Project

General

Profile

Task #2045

API design and language bindings

Added by Peter Kasson almost 3 years ago. Updated 4 months ago.

Status:
New
Priority:
Normal
Assignee:
Category:
-
Target version:
-
Difficulty:
hard
Close

Description

We're gearing up for external API design. We ultimately want language support in Python and a C/C++ language. One question raised on the dev call is whether this is cleanest to do C-Python or C++-Python. Thoughts? Feel free to provide pointers to previous discussion as well.


Subtasks

Task #2698: gmxapi documentation integrationNew
Feature #2985: Python package documentationNew
Task #3014: gmxapi example Python scriptsNew
Task #2877: use gmx::Options moreNewMark Abraham
Task #2893: Integrate gmxapi Python packageResolvedEric Irrgang
Task #2894: Wrap importable Python code.ResolvedEric Irrgang
Task #2895: gmxapi Output proxy establishes execution dependency.ResolvedEric Irrgang
Feature #2896: Python packagingNew
Feature #2961: How should Python package find GROMACS resources under various circumstances?New
Task #3027: Move sample_restraint development from GitHub to GerritNewEric Irrgang
Task #2912: C++ extension module for Python bindingsResolvedEric Irrgang
Feature #2993: Scalar and structured type expression and definitions for APINewEric Irrgang
Feature #2994: Data flow topology in gmxapi 2020New
Feature #2996: gmxapi execution modelNewEric Irrgang

Related issues

Related to GROMACS - Feature #1625: Gromacs Python APINew
Related to GROMACS - Task #988: Definition of "public API"New
Related to GROMACS - Feature #2585: Infrastructure supporting external APIResolved
Related to GROMACS - Task #701: Add symbol visibility macrosNew
Related to GROMACS - Feature #3034: Python gmxapi exception hierarchyNew

History

#1 Updated by Mark Abraham almost 3 years ago

For external APIs, historically the only robust thing to do has been to provide plain C bindings, because that's the only way to get a reliable ABI. This seems perfectly doable, we'd just need (a forest of) C functions that do

/* Some .h file */
extern "C" int gmx_getGlobalPositionCoordinates(gmx_State state, int size, gmx_CoordinateVector **x);

/* Some .cpp file */
extern "C" int gmx_getGlobalPositionCoordinates(gmx_State state, int *size, gmx_CoordinateVector **x)
{
  try
  {
    auto coordinatesHandle = static_cast<gmx::State>(state)->getGlobalPositionCoordinates();
    *size = coordinatesHandle->size();
    **x = coordinatesHandle->data();
  }
  catch (gmx::ApiException &e)
  {
    return convertToErrorCode(e);
  }
  return gmx_success;
}

which we'd likely have planned to have a layout useful so that a Python method can take the coordinate view that gmx_getGlobalPositionCoordinates() returns and e.g. copy it into a numpy array so someone can work happily. Or just use python array-lookup-like methods on the view if that's all they need.

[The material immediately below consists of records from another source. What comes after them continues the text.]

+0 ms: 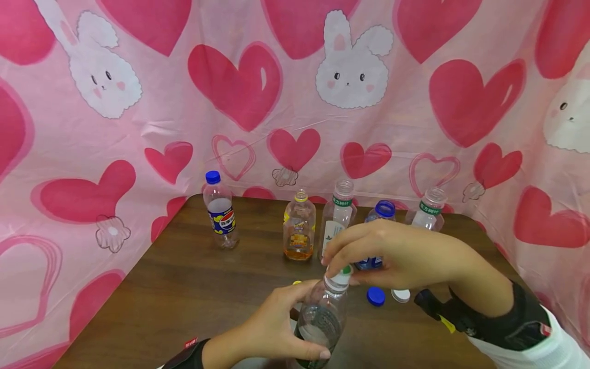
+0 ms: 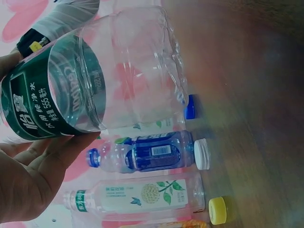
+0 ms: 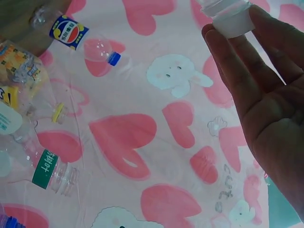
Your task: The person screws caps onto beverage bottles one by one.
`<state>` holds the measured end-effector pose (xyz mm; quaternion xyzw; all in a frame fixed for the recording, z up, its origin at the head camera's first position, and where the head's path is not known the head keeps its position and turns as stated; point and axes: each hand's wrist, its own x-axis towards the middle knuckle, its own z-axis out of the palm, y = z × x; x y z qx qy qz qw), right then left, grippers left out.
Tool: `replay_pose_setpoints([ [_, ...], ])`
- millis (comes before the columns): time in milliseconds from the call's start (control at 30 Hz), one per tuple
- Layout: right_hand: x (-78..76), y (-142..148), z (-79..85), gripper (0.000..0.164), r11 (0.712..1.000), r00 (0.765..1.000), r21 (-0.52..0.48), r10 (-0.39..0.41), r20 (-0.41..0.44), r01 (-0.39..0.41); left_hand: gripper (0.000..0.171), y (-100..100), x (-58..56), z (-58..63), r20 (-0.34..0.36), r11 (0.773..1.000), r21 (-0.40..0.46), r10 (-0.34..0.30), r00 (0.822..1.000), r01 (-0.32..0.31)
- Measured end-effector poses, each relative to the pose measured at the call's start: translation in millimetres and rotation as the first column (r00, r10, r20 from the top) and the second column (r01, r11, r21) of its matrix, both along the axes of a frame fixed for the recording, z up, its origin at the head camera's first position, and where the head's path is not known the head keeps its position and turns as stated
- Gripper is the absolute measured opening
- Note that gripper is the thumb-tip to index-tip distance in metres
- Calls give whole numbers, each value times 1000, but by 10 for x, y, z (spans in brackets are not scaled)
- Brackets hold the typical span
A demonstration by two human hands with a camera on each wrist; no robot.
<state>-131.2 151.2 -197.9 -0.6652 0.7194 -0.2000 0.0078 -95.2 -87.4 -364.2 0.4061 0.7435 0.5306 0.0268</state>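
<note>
My left hand (image 1: 269, 323) grips a clear plastic water bottle (image 1: 324, 318) around its body, near the front of the table. The bottle's green label (image 2: 35, 92) faces the left wrist camera, and its base is tilted up off the table. On the bottle's neck sits a white cap (image 1: 339, 278) with a green mark on top. My right hand (image 1: 398, 251) pinches this cap from above between thumb and fingers. In the right wrist view the fingertips hold the sides of the white cap (image 3: 233, 21).
A capped blue-label bottle (image 1: 221, 215) stands at the back left. Uncapped bottles stand along the back: a yellow-necked one (image 1: 299, 230), two green-banded clear ones (image 1: 342, 202) and a blue-necked one (image 1: 384, 209). A blue cap (image 1: 375, 296) and a white cap (image 1: 401, 295) lie under my right forearm.
</note>
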Motion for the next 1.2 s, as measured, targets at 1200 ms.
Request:
replay_pose_setpoints([
  [1200,-72,105,-94,41,995,992,-4,-96,84,97,77,57,-48,15,122,1000,-26,3,993,0],
])
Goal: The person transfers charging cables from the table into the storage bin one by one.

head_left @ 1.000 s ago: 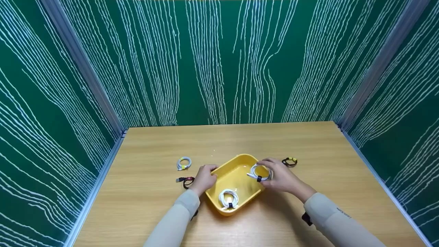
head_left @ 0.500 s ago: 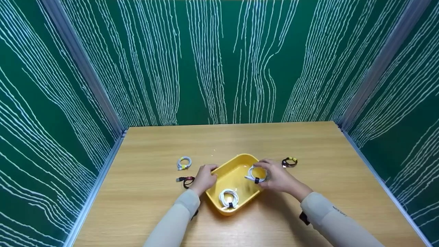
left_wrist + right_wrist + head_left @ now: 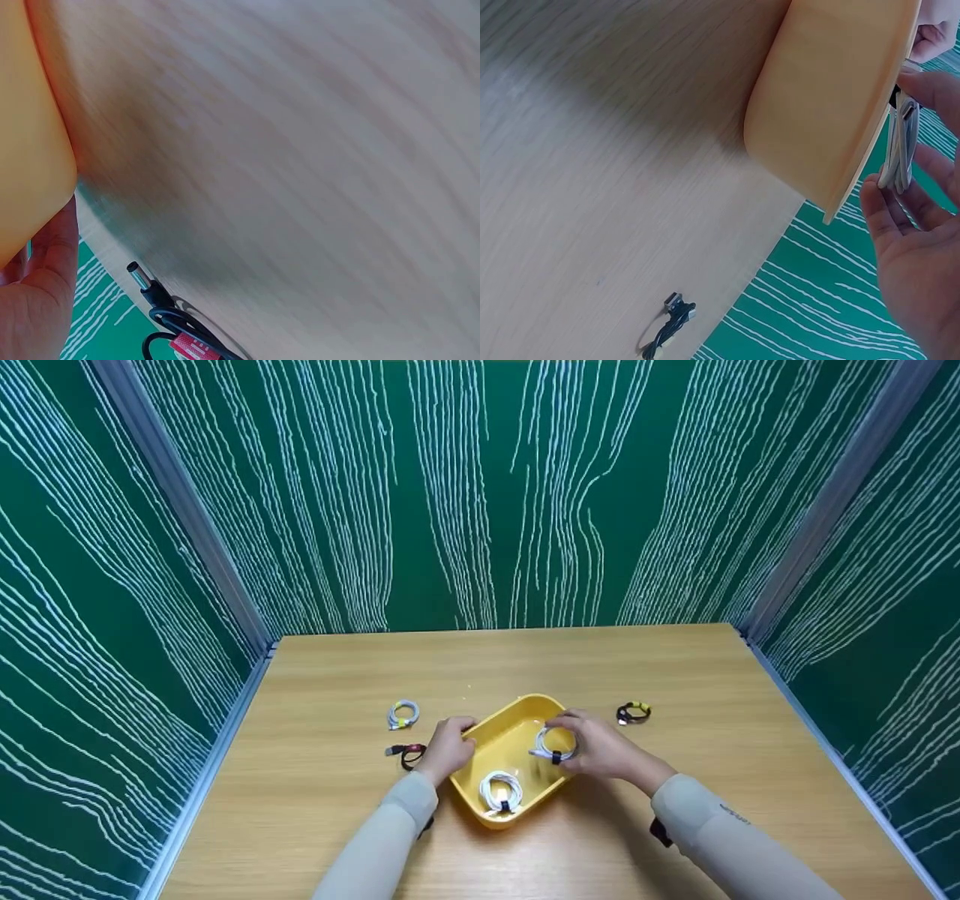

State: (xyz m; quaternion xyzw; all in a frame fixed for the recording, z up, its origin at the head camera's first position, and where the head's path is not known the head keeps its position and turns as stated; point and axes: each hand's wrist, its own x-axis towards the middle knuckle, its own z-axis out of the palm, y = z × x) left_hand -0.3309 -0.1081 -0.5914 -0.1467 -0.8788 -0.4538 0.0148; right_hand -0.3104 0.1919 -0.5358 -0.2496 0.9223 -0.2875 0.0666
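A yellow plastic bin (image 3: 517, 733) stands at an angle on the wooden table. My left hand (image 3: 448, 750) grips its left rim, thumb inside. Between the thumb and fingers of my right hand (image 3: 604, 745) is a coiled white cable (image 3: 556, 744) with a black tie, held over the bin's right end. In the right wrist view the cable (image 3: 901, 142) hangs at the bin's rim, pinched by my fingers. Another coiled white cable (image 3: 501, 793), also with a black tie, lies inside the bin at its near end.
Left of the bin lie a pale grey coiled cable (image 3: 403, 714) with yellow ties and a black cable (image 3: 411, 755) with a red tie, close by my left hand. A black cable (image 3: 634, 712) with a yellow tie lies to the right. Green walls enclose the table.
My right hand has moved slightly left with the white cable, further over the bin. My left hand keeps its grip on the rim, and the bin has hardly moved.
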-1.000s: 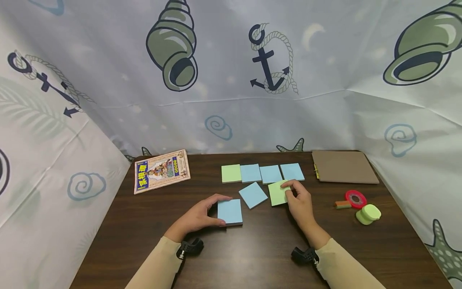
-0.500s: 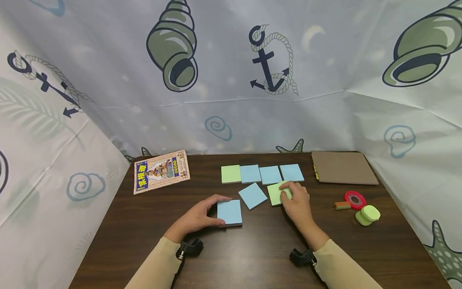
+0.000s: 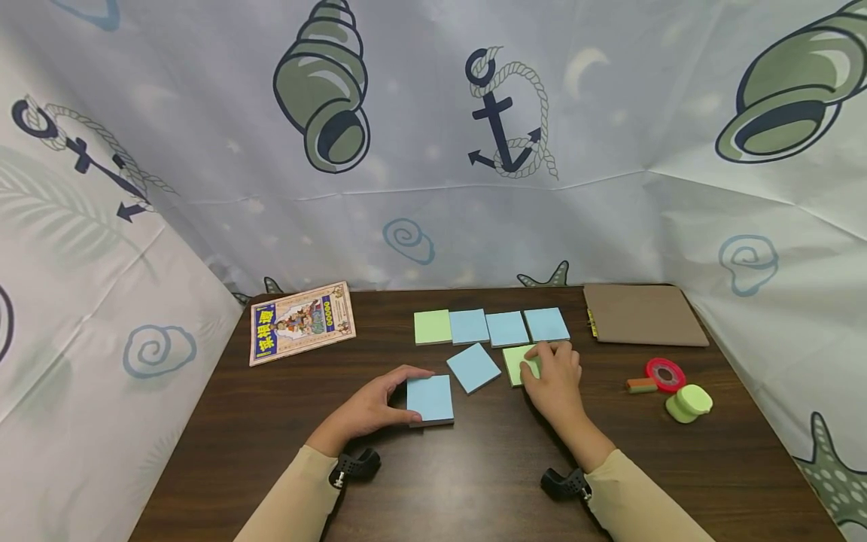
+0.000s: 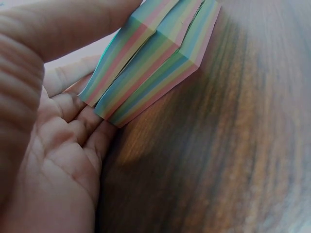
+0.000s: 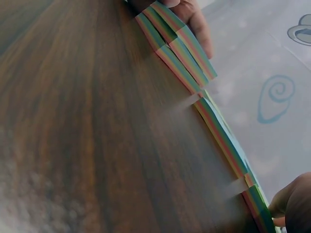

A C++ API is technically feasible... but I understand (roughly) comes at the price of compiling both libgromacs and the calling code exactly the same way if something like a std::vector is in the function-call interface, because various compiler options do change the stdlib ABI, even if you use the same compiler on each side of the API. Same if such things are in the common header interface. (So, the API quickly starts looking pretty C-like.) Anyway, a C++-usable API probably requires also the work to establish what compiler things need to be the same on either side of the API (for each compiler we might support), and perhaps a template setup of a CMakeExternalProject build of libgromacs that allows such things to be coordinated without the prospective libgromacs coder needing to grok lots of such things. (We might still do such a thing even if the API formally has only C bindings.)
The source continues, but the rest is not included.